/refmanager

Generate a bibtex file from articles and books in pdf

Primary LanguagePython

refmanager

General description

Generate a bibtex file with based on PDF documents such as books and articles included in a directory.

Motivation

Good PDF reader + script to generate bibtex entries automatically = I don't need Mendeley

How it works

Some articles downloaded from online repositories contain the DOI in the metadata. In particular, ScienceDirect seems to generate consistent metadata. This tool will look for this DOI and if it cannot find it, it will try to get the DOI from www.crossref.org through the python API, searching by title. This title will come from the metadata in the PDF, if available, otherwise it will take it from the file name (so it relies on the user having a good file naming convention and discipline to follow it). Once it has all the DOI's it could find, it will convert them to bib entries using http://dx.doi.org/, it will check that all unique keys are unique and finally it will export all the entries to a single out.bib file. Names of files for which a DOI was not found will be exported in a list to a file missing.txt.

Usage

Download main.py and install dependencies with pip install -r requirements.txt.

Mode 1: python main.py

It will generate a .bib file reading all pdf files in the current directory.

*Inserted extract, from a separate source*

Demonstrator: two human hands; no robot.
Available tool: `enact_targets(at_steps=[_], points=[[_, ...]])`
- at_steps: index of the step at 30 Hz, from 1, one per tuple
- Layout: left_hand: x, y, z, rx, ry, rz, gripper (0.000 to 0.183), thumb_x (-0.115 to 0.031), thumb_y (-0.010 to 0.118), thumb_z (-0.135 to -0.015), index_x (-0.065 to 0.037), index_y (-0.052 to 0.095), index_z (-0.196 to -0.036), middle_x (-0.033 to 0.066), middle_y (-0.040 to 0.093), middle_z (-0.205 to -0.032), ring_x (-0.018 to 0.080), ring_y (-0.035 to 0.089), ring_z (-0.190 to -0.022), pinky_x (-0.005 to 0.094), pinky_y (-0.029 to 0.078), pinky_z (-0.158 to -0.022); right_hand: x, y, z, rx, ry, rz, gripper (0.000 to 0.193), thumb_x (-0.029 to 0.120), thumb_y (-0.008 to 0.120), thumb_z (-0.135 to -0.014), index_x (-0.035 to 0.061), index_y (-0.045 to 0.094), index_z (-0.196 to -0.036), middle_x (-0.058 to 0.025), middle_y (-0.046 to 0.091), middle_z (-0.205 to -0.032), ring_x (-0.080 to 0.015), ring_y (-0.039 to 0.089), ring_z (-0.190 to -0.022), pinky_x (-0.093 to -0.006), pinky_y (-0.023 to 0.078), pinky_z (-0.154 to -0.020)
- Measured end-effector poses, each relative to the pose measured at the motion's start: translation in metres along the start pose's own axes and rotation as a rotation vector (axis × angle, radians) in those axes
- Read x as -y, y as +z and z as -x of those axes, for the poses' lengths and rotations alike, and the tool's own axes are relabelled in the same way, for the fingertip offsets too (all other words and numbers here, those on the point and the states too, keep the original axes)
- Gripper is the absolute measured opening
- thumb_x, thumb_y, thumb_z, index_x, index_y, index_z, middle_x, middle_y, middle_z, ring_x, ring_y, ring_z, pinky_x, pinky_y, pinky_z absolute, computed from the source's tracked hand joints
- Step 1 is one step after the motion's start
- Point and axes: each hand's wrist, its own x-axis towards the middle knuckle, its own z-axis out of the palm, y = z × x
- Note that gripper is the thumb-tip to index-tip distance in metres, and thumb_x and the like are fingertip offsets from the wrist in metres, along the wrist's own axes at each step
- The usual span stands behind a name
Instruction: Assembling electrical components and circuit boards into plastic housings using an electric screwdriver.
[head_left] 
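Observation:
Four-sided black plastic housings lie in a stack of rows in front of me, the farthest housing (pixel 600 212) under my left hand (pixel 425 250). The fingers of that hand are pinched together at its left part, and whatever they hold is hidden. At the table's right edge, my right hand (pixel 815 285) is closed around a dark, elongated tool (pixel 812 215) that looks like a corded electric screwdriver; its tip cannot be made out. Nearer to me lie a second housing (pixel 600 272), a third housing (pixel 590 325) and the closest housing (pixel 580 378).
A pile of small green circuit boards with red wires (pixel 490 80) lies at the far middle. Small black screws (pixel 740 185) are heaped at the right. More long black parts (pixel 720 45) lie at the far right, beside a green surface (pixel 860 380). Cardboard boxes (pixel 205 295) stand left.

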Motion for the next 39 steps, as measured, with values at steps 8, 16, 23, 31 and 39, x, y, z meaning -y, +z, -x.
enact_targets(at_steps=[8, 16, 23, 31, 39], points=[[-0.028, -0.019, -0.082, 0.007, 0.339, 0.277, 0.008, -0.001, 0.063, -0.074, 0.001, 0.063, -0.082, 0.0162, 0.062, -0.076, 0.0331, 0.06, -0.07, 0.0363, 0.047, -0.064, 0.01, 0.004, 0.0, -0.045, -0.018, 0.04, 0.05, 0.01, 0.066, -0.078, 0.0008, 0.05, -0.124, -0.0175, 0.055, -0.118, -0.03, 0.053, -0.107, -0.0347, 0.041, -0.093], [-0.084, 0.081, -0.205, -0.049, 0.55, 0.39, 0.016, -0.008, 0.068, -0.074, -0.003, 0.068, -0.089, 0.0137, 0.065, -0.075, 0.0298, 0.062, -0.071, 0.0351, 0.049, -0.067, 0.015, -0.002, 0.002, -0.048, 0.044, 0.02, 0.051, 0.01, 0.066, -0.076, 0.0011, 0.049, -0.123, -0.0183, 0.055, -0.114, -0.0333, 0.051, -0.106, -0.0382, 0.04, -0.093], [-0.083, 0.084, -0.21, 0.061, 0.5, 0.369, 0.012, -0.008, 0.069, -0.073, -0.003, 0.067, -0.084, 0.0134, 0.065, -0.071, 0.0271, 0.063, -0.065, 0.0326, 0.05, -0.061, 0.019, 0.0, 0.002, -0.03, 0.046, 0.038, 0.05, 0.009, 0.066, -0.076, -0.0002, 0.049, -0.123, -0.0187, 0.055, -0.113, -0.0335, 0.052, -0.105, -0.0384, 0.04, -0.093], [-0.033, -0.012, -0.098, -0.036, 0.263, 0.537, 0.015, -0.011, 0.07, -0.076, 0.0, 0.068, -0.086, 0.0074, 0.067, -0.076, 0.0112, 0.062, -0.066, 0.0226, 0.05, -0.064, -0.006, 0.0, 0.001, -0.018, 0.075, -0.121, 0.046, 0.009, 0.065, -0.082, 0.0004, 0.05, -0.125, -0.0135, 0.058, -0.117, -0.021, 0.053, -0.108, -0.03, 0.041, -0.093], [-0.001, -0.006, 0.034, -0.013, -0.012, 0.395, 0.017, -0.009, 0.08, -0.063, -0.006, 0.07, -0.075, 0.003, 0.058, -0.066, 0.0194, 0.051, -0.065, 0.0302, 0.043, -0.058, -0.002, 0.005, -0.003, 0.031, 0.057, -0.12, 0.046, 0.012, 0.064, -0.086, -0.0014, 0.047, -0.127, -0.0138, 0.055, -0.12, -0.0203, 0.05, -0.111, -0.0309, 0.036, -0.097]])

Mode2: python main.py /path/to/folder/with/pdfs

It will generate a .bib file reading all pdf files in the directory passed as an argument.

Mode 3: python main.py /path/to/folder/with/pdfs filename.pdf

It will attempt to generate a .bib file with a single bib entry based on the file passed as the second argument.

Note

When neither the DOI or the title are found in the metadata, the tool will look for a title in the filename assuming the following file naming convention was used:

YYYY - AUTHOR - Title.pdf